ACTIVITY
Would you output the entries below only from the line containing "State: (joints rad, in" through the line containing "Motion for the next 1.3", exactly as they stand and with both ends included?

EXERCISE DATA
= Beginning of Section =

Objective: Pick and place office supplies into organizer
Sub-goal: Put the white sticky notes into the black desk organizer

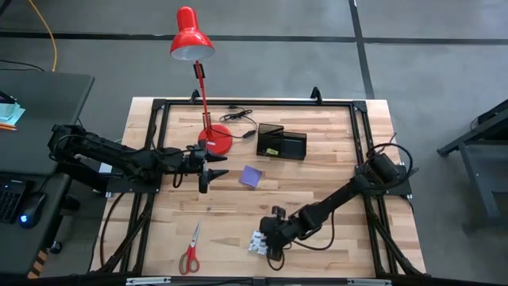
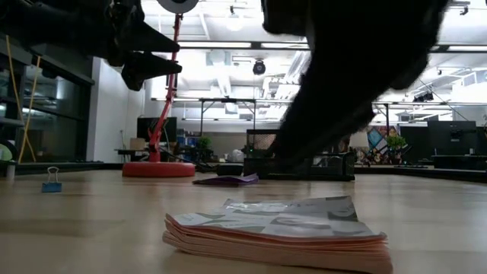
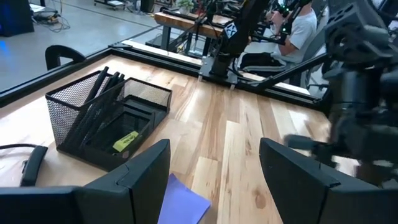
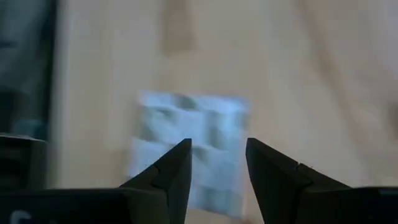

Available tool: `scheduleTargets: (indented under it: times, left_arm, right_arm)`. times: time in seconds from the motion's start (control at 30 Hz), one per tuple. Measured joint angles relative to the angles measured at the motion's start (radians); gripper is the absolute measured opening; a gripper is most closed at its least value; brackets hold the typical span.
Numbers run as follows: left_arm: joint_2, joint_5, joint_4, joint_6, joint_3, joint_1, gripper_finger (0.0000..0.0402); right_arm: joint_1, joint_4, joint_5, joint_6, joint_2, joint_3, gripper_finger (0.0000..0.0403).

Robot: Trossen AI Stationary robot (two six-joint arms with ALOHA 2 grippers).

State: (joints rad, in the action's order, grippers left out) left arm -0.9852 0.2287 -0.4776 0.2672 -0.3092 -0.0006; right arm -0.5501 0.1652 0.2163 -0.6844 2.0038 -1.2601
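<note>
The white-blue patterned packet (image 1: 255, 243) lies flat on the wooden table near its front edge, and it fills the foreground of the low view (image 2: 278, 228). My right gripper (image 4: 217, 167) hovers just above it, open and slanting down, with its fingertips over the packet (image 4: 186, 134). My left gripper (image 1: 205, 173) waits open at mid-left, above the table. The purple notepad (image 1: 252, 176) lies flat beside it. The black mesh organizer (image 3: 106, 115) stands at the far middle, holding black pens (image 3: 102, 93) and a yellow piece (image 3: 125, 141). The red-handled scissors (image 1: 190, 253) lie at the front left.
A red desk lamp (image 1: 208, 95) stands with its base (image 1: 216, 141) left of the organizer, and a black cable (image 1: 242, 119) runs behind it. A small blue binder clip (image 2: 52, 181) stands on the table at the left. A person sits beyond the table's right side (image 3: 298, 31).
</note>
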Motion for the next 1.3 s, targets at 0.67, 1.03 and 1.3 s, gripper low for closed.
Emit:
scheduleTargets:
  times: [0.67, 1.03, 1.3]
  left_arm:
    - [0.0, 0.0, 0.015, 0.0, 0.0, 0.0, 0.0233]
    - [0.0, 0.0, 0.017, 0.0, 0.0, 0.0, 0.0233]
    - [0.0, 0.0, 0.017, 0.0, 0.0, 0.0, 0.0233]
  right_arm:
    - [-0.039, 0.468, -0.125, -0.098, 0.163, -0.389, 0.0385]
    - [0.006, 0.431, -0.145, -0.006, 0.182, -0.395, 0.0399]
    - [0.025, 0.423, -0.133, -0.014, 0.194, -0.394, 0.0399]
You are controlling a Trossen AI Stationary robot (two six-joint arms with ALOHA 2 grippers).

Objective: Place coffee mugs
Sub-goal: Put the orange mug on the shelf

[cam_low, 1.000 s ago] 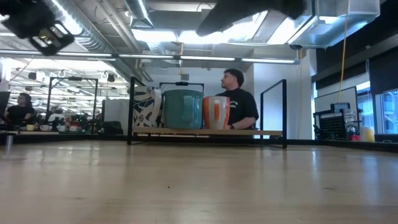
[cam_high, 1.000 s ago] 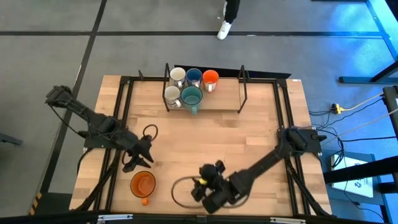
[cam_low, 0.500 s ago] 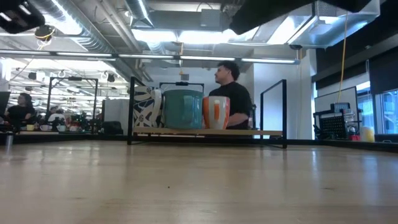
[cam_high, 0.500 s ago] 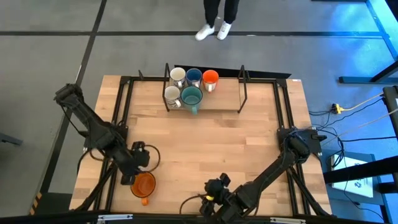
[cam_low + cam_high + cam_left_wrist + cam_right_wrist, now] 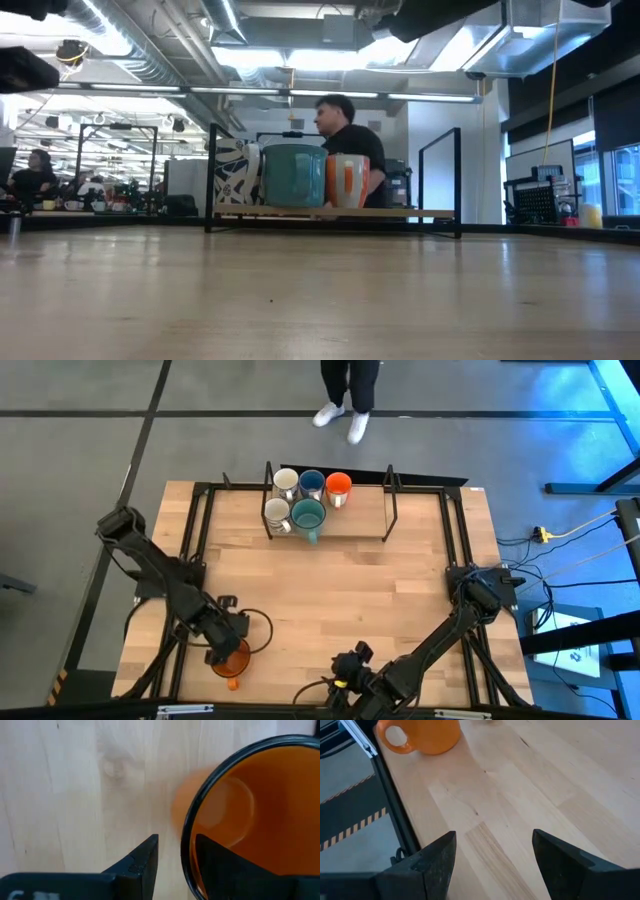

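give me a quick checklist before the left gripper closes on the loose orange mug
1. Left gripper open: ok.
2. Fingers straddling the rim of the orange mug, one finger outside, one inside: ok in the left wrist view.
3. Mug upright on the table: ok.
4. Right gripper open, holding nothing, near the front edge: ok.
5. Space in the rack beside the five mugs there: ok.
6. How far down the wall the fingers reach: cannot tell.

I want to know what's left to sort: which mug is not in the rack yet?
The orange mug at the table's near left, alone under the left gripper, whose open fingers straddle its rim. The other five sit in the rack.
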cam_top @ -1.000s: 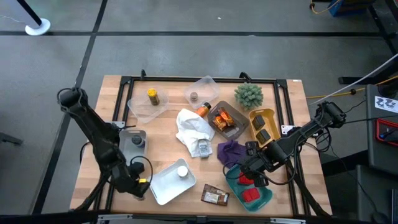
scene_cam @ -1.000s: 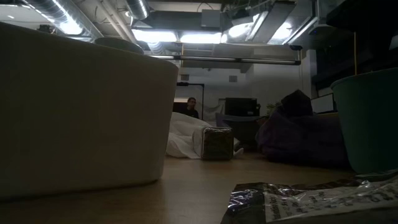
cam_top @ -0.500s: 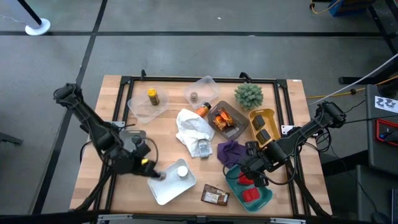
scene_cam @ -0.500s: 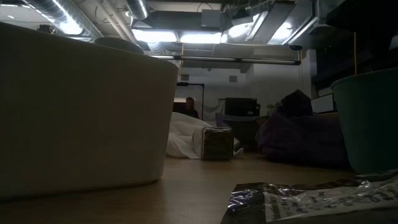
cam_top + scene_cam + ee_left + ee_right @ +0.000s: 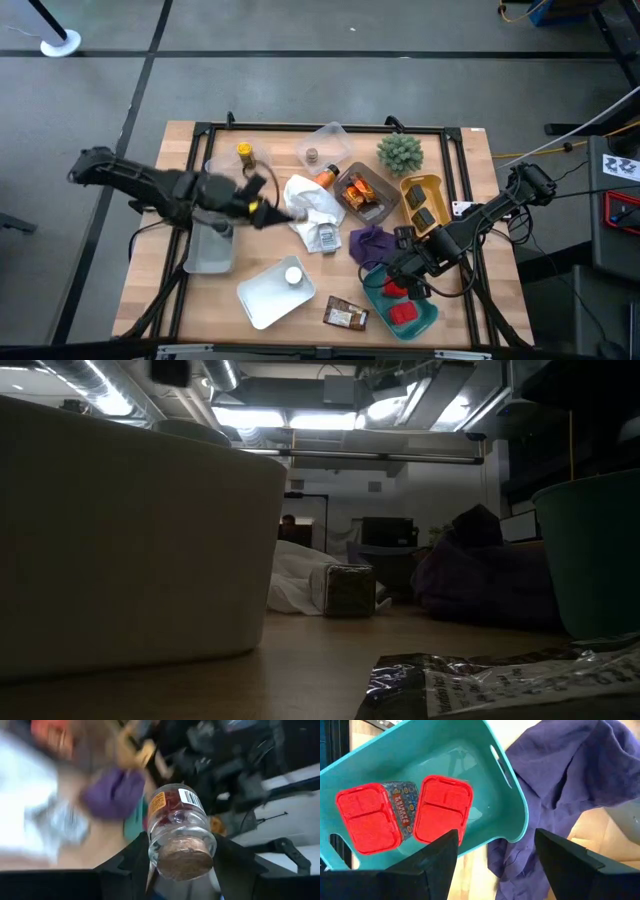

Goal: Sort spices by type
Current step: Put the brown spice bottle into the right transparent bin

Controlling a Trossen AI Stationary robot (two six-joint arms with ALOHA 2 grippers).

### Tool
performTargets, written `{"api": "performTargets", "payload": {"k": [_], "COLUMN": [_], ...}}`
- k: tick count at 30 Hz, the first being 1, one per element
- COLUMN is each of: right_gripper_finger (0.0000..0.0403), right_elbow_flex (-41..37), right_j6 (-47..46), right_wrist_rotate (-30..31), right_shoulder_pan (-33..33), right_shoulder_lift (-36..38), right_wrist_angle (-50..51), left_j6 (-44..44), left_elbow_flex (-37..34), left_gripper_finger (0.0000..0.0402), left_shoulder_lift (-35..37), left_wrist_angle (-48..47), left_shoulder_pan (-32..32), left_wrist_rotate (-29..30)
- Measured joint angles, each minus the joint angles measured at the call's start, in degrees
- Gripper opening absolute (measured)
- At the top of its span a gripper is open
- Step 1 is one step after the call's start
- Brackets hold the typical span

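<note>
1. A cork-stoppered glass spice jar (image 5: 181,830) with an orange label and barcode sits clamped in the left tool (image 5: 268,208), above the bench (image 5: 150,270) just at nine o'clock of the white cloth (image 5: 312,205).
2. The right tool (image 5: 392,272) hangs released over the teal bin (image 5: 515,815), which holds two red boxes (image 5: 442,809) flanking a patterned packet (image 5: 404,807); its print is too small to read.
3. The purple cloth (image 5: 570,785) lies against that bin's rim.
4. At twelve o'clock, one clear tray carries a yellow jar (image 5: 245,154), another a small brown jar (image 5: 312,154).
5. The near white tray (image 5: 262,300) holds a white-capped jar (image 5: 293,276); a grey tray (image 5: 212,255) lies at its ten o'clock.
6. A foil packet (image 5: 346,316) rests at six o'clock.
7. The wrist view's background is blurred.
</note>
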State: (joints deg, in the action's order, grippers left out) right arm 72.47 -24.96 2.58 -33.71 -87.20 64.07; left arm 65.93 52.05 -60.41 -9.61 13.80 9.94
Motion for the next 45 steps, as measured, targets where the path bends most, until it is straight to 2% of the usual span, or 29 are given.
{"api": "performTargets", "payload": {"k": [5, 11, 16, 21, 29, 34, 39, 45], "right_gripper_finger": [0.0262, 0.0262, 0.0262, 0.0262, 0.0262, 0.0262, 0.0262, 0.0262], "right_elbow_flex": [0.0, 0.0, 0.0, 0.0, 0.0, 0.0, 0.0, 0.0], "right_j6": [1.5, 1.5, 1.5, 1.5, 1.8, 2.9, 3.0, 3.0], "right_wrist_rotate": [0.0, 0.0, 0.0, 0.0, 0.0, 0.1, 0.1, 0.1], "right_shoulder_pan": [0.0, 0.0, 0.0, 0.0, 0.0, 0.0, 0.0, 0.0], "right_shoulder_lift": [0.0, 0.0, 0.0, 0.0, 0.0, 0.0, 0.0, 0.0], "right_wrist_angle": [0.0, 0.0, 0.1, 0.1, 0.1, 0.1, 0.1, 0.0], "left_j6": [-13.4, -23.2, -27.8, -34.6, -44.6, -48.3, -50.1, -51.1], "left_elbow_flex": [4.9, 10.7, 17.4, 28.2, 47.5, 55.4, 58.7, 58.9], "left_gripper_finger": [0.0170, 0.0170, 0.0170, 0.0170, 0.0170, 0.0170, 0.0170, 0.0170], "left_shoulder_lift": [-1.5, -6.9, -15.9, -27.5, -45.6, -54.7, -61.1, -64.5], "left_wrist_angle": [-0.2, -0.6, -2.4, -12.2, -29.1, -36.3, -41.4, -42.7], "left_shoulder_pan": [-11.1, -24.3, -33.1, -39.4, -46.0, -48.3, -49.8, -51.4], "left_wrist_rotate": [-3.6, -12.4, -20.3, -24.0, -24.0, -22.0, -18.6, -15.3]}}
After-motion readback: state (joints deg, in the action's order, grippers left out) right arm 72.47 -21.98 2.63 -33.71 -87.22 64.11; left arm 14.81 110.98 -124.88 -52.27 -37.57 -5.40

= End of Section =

EXPECTED ANSWER
State: (joints rad, in the action's order, grippers left out) left arm -0.9852 0.2287 -0.4776 0.2672 -0.3092 -0.0006; right arm -0.5501 0.1652 0.2163 -0.6844 2.0038 -1.2601
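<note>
The white-blue patterned packet (image 1: 255, 243) lies flat on the wooden table near its front edge, and it fills the foreground of the low view (image 2: 278, 228). My right gripper (image 4: 217, 167) hovers just above it, open and slanting down, with its fingertips over the packet (image 4: 186, 134). My left gripper (image 1: 205, 173) waits open at mid-left, above the table. The purple notepad (image 1: 252, 176) lies flat beside it. The black mesh organizer (image 3: 106, 115) stands at the far middle, holding black pens (image 3: 102, 93) and a yellow piece (image 3: 125, 141). The red-handled scissors (image 1: 190, 253) lie at the front left.
A red desk lamp (image 1: 208, 95) stands with its base (image 1: 216, 141) left of the organizer, and a black cable (image 1: 242, 119) runs behind it. A small blue binder clip (image 2: 52, 181) stands on the table at the left. A person sits beyond the table's right side (image 3: 298, 31).
</note>
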Motion for the next 1.3 s, targets at 0.67, 1.03 and 1.3 s, gripper low for closed.

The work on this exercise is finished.